* [PROMPT] Read through the data, and wherever a line holds the word "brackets", write that line out.
══ TASK DATA ══
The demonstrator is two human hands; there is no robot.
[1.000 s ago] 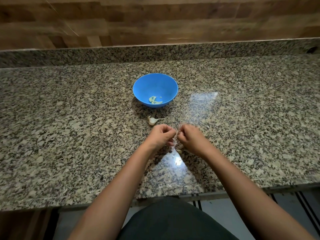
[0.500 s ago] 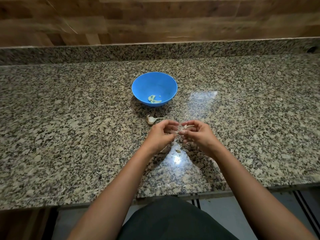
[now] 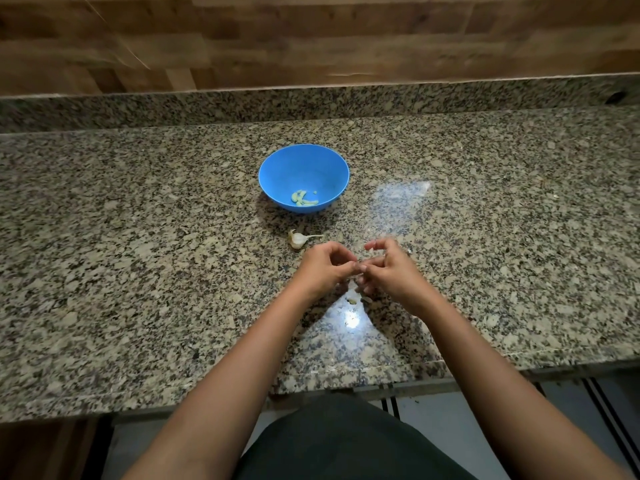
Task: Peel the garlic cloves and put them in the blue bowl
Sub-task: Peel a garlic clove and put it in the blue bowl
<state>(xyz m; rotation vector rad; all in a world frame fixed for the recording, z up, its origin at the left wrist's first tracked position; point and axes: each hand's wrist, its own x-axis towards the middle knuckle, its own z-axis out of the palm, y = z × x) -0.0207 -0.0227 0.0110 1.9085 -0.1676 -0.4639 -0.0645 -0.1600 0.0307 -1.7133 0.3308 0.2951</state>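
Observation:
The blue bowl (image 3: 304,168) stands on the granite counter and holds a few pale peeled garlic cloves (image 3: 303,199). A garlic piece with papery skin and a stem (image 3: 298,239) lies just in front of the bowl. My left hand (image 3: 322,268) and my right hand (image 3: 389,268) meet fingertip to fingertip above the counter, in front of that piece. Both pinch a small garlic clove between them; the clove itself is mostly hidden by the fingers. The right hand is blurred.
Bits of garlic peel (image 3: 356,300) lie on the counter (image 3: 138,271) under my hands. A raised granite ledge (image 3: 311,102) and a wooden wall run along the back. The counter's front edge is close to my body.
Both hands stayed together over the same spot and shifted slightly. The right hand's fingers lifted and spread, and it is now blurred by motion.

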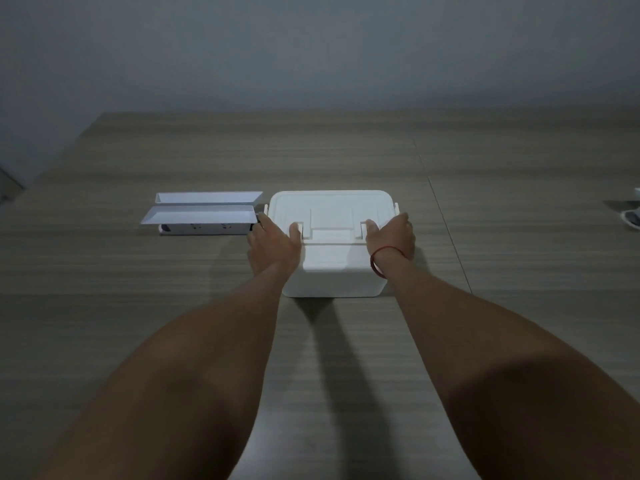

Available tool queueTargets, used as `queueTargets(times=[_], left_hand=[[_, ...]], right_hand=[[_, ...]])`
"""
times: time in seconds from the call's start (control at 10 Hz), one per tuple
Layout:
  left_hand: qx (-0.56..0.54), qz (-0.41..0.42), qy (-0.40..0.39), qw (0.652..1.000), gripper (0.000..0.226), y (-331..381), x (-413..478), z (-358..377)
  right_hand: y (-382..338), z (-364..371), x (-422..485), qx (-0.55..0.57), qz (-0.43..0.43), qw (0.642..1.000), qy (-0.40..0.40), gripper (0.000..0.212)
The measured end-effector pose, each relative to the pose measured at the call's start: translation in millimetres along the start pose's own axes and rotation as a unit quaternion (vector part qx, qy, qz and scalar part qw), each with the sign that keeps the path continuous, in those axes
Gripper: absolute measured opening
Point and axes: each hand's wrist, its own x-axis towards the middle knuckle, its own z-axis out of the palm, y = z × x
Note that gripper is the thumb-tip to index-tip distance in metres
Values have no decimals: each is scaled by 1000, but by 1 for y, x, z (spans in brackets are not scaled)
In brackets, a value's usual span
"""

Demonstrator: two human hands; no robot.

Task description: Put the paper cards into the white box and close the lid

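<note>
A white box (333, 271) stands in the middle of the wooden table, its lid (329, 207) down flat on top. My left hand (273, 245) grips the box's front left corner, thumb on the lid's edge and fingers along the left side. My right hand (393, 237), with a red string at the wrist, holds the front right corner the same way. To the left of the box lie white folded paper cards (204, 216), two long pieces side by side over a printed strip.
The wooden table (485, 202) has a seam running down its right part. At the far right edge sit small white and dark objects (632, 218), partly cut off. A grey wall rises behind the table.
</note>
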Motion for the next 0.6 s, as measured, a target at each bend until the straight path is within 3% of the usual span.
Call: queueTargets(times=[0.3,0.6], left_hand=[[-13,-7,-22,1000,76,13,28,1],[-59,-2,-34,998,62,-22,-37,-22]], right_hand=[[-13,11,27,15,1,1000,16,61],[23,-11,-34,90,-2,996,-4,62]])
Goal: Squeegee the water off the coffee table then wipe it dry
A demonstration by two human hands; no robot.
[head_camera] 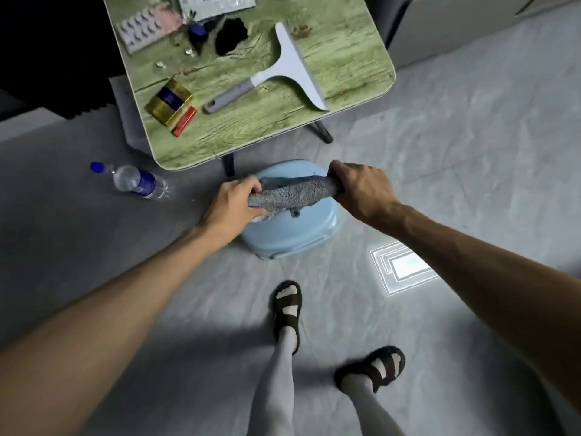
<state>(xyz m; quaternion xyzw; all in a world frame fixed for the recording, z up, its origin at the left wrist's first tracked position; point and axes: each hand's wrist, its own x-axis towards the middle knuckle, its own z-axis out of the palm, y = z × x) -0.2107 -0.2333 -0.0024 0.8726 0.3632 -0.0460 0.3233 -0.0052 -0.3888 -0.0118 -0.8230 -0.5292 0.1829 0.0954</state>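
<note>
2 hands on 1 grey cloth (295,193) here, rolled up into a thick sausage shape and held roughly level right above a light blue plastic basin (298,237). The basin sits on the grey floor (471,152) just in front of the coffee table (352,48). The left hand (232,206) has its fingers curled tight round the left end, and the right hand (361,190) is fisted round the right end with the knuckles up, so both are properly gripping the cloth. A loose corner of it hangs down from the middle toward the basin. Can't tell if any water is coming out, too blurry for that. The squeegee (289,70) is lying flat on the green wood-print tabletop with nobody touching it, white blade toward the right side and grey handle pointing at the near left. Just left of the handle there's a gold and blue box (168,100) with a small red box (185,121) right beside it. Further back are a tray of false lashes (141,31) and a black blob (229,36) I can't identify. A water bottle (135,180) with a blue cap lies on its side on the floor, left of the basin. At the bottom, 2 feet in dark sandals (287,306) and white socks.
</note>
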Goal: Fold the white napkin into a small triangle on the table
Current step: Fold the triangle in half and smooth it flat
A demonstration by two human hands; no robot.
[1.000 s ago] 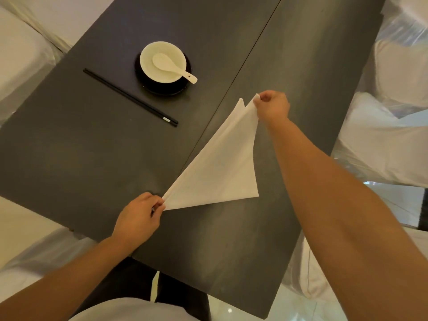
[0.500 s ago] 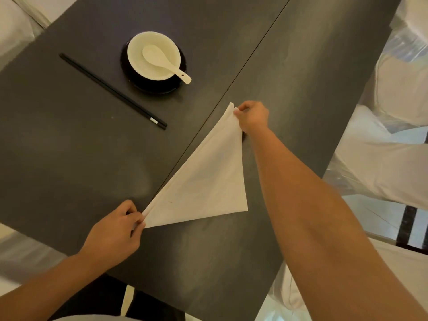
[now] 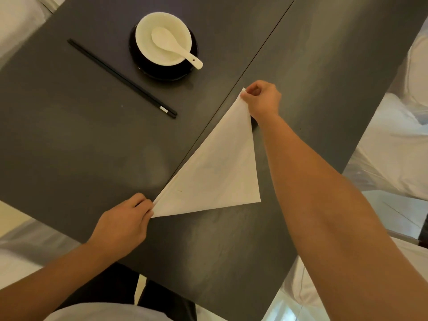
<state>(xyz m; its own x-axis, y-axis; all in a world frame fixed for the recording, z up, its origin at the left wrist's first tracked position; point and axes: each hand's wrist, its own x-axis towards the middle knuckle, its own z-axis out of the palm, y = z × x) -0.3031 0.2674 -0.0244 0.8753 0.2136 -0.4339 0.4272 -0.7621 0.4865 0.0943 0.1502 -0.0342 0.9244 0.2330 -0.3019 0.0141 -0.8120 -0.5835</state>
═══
* [TASK RESULT]
Values have no decimals: each is scaled by 1000, but by 1 for y, x, z (spans in brackets are not scaled)
In brackets, a value's usual span

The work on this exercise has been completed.